Edge computing architecture has emerged as an exciting new topic in the world of network infrastructure in recent years. While the concept isn’t necessarily new, developments in internet of things (IoT) devices and data center technology have made it a viable solution for the first time. Edge computing relocates key data processing functions from the center of a network to the edge, closer to where it’s gathered and delivered to end users. While there are many reasons why this architecture makes sense for certain industries, the most obvious advantage of edge computing is its ability to combat latency.
Although many people may only hear about latency when they’re blaming it for their online gaming misfortunes, video games are actually a good example for explaining the concept. Often confused with bandwidth, which measures how much data can travel over a connection, latency measures how quickly that data travels from one point to another. In the context of a video game, high latency means that it takes longer for a player’s controller input to reach a multiplayer server. High latency connections result in significant lag or a delay between a player’s controller inputs and on-screen responses. To a player with a low latency connection, these opponents seem to be reacting slowly to events, even standing still. From the high latency player’s perspective, other players appear to teleport all over the screen because their connection can’t deliver and receive data quickly enough to present game information coming from the server.
The same latency is responsible for sputtering, fragmented streaming content. These buffering delays already occur in 29 percent of streaming experiences. Since video content is expected to make up 67% of global internet traffic (an estimated 187 exabytes) by 2021, latency is a problem that could very well become even more common in the near future. Studies have shown that internet users abandon videos that buffer or are slow to load after merely two seconds of delay. Companies that provide streaming services need to find solutions to this problem if they expect to undertake the business digital transformation that will keep them competitive in the future.
In most cases, latency is a byproduct of distance. Although fast connections may make networks seem to work instantaneously, data is still constrained by the laws of physics. It can’t move faster than the speed of light, although innovations in fiber optic technology allow it to get about two-thirds of the way there. Under the very best conditions, it takes data about 21 milliseconds to travel from New York to San Francisco. This number is misleading, however. Various bottlenecks due to bandwidth limitations and rerouting near the data endpoints (the “last mile” problem) can add between 10 to 65 milliseconds of latency.
Reducing the physical distance between the data source and its eventual destination is the best strategy for how to reduce latency. For markets and industries that rely on the fastest possible access to information, such as IoT devices or financial services, that difference can save companies millions of dollars. Speed, then, can provide a significant competitive advantage for organizations willing to commit to it.

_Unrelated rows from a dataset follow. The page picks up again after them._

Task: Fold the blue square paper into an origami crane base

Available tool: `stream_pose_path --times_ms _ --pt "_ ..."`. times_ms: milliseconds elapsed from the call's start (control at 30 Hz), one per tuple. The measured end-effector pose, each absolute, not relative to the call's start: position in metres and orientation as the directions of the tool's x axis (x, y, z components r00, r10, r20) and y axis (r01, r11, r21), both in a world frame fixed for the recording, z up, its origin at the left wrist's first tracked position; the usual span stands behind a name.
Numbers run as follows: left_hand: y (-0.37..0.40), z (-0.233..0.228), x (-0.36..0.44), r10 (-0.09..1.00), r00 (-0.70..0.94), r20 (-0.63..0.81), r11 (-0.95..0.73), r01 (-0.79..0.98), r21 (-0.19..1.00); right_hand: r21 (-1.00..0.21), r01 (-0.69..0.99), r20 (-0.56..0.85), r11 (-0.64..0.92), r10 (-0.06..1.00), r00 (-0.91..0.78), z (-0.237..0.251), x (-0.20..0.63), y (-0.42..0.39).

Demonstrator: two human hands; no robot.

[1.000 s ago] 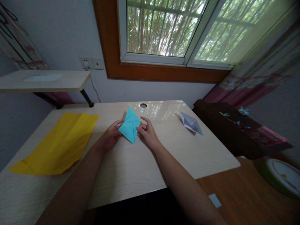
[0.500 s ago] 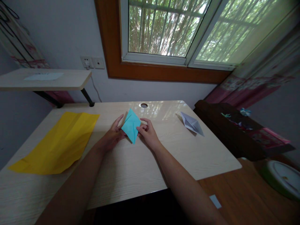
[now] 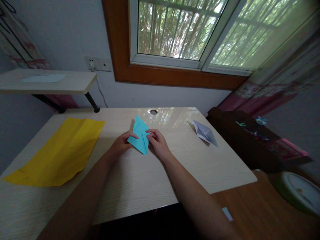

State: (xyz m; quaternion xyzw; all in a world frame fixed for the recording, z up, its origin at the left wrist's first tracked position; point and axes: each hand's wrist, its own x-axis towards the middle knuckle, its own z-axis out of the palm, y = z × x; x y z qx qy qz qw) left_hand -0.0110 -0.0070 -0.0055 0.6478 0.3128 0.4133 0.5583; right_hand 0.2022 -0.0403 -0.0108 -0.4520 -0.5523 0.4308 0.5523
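Note:
A folded turquoise paper (image 3: 139, 134), kite-shaped with a point toward me, lies on the light wooden desk (image 3: 140, 173). My left hand (image 3: 121, 143) rests on its left edge, fingertips pressing on the paper. At the paper's right edge, my right hand (image 3: 157, 142) pinches it with bent fingers. Both hands hold the paper near the desk's middle.
A large yellow sheet (image 3: 58, 151) lies on the desk's left. A grey folded paper shape (image 3: 205, 132) sits at the right. A cable hole (image 3: 153, 112) is at the desk's back edge. A shelf (image 3: 45, 81) hangs at left; a dark cabinet (image 3: 252, 140) stands at right.
My left hand's fingers, lifted and spread half a second ago, have come down onto the paper's left edge. The turquoise paper now lies flatter against the desk.

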Motion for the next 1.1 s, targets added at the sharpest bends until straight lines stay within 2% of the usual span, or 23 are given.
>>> stream_pose_path --times_ms 133,300,400,600,767,833,1000,1100 --pt "-0.008 -0.002 -0.010 0.846 0.482 0.227 -0.281 0.041 0.959 -0.962 0.103 0.257 0.253 0.966 0.024 -0.010 0.204 -0.043" --pt "-0.008 -0.001 -0.009 0.838 0.469 0.279 -0.331 0.031 0.943 -0.940 0.172 0.301 0.295 0.954 0.010 -0.007 0.204 -0.047" --pt "-0.008 -0.002 -0.011 0.844 0.473 0.253 -0.270 -0.033 0.962 -0.932 0.178 0.320 0.315 0.948 0.000 -0.007 0.204 -0.048" --pt "-0.010 -0.002 -0.013 0.848 0.512 0.141 -0.044 -0.197 0.979 -0.933 0.182 0.316 0.311 0.949 -0.006 -0.008 0.203 -0.048" --pt "-0.012 -0.001 -0.011 0.850 0.522 0.068 0.069 -0.239 0.969 -0.929 0.203 0.305 0.308 0.951 -0.047 -0.007 0.202 -0.049" --pt "-0.011 -0.003 -0.010 0.850 0.517 0.096 0.050 -0.261 0.964 -0.921 0.217 0.315 0.323 0.946 -0.072 -0.006 0.202 -0.050" --pt "-0.006 -0.010 -0.008 0.819 0.517 0.248 -0.129 -0.254 0.958 -0.912 0.242 0.331 0.330 0.943 -0.042 -0.004 0.203 -0.049" --pt "-0.006 -0.011 -0.010 0.803 0.542 0.247 -0.141 -0.230 0.963 -0.923 0.216 0.321 0.319 0.947 -0.026 -0.003 0.205 -0.049"
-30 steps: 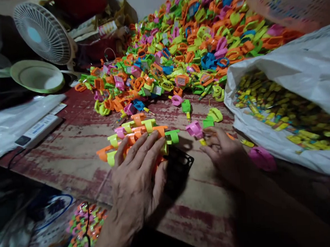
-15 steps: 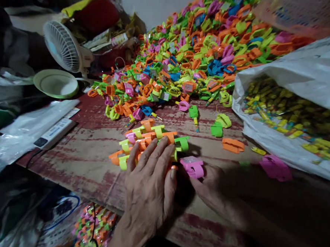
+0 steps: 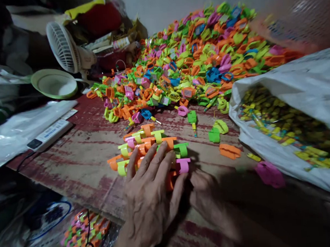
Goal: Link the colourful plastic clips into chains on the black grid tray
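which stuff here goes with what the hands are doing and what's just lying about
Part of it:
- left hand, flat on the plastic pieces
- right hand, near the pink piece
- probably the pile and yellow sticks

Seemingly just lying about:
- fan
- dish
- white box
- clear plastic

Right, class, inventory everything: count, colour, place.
Plastic-piece cluster: one, multicoloured, centre
Loose pieces: several, multicoloured, right
Piece heap: one, multicoloured, back
Sack: one, white, right
Sticks: many, yellowish, inside sack
Basket: one, pinkish, upper right
Desk fan: one, white, left
Dish: one, greenish, left
Box: one, white, left
Sheeting: some, transparent, left
Bagged pieces: many, multicoloured, lower left
Clutter: uncounted, mixed, back
Table: one, reddish, central
Left grip: one, on cluster
Right grip: one, beside cluster
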Action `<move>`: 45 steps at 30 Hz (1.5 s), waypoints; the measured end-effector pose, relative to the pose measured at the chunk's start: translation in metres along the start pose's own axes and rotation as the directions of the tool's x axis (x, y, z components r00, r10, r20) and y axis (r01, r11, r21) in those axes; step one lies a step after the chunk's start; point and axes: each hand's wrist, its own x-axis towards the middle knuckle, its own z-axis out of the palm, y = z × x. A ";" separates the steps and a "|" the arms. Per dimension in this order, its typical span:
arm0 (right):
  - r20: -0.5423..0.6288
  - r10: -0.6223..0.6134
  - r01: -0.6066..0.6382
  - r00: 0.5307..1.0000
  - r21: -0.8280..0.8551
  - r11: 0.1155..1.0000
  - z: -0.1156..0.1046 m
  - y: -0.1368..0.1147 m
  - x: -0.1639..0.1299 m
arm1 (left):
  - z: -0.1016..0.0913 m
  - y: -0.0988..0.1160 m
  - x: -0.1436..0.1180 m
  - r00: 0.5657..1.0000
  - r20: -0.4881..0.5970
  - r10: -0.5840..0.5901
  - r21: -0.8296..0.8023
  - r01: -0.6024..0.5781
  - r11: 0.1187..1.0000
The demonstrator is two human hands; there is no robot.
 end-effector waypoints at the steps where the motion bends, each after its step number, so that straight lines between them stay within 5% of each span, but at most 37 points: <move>1: -0.021 -0.001 0.002 1.000 0.030 1.000 -0.002 0.000 -0.001 | 0.001 -0.002 0.000 0.999 -0.004 0.032 0.014 -0.032 0.999; 7: 0.027 -0.050 0.044 0.998 0.201 0.979 -0.009 0.000 0.004 | -0.011 -0.011 -0.001 0.964 0.084 0.254 0.127 -0.263 0.956; 13: 0.027 0.018 -0.026 0.999 0.316 0.948 -0.005 -0.004 0.004 | -0.015 0.001 0.013 0.975 0.079 0.208 0.371 -0.222 0.902; 16: 0.078 0.019 -0.041 0.997 0.292 0.956 -0.013 0.009 0.001 | -0.003 -0.007 0.017 0.958 0.192 0.213 0.339 -0.269 0.901; 19: 0.135 0.106 -0.128 0.985 0.163 0.978 -0.038 0.029 0.018 | 0.005 -0.017 0.014 0.932 0.265 0.246 0.270 -0.316 0.909; 23: 0.003 0.323 -0.310 0.946 -0.272 0.911 -0.063 0.044 0.074 | 0.003 -0.017 0.014 0.951 0.200 0.234 0.236 -0.278 0.931; 26: 0.035 0.391 -0.331 0.920 -0.469 0.819 -0.056 0.047 0.111 | 0.000 -0.013 0.021 0.947 0.220 0.235 0.202 -0.280 0.938; 30: 0.085 0.468 -0.341 0.880 -0.572 0.746 -0.045 0.045 0.126 | -0.002 -0.013 0.026 0.931 0.287 0.225 0.182 -0.284 0.941; 38: 0.003 0.399 -0.379 0.917 -0.302 0.875 -0.077 0.039 0.063 | -0.005 -0.011 0.028 0.935 0.332 0.122 0.128 -0.173 0.977; 42: 0.085 0.343 -0.346 0.936 0.030 0.938 -0.064 0.031 0.004 | -0.008 -0.006 0.032 0.909 0.411 0.066 0.130 -0.130 0.983; 45: 0.153 0.351 -0.379 0.924 0.241 0.893 -0.047 0.019 -0.023 | -0.011 -0.003 0.034 0.894 0.446 0.033 0.126 -0.099 0.987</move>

Edge computing architecture offers a groundbreaking solution to the problem of latency and how to reduce it. By locating key processing tasks closer to end users, edge computing can deliver faster and more responsive services. IoT devices provide one way of pushing these tasks to the edge of a network. Advancements in processor and storage technology have made it easier than ever to increase the power of internet-enabled devices, allowing them to process much of the data they gather locally rather than transmitting it back to centralized cloud computing servers for analysis. By resolving more processes closer to the source and relaying far less data back to the center of the network, IoT devices can greatly improve performance speed. This will be critically important for technology like autonomous vehicles, where a few milliseconds of lag could be the difference between a safe journey to a family gathering and a fatal accident.
Of course, not every business digital transformation will be delivered by way of IoT devices. Video streaming services, for example, need a different kind of solution. Edge data centers, smaller, purpose built facilities located in key emerging markets, make it easier to deliver streaming video and audio by caching high-demand content much closer to end users. This not only ensures that popular services are delivered faster, but also frees up bandwidth to deliver content from more distant locations. For instance, if the top ten Netflix shows are streaming from a hyperscale facility in New York City, but are able to cache that same content in an edge facility outside of Pittsburgh, end users in both markets will be able to stream content more efficiently because the streaming sources are distributed closer to consumers.
The combination of edge data centers and IoT devices have the potential to transform the way companies build their network architecture. Edge computing opens up a new range of options for how to reduce latency and deliver services more efficiently to end users. In a market increasingly driven by short attention spans, speed will very likely continue to be a key differentiator, making edge computing strategies increasingly vital to companies across many industries.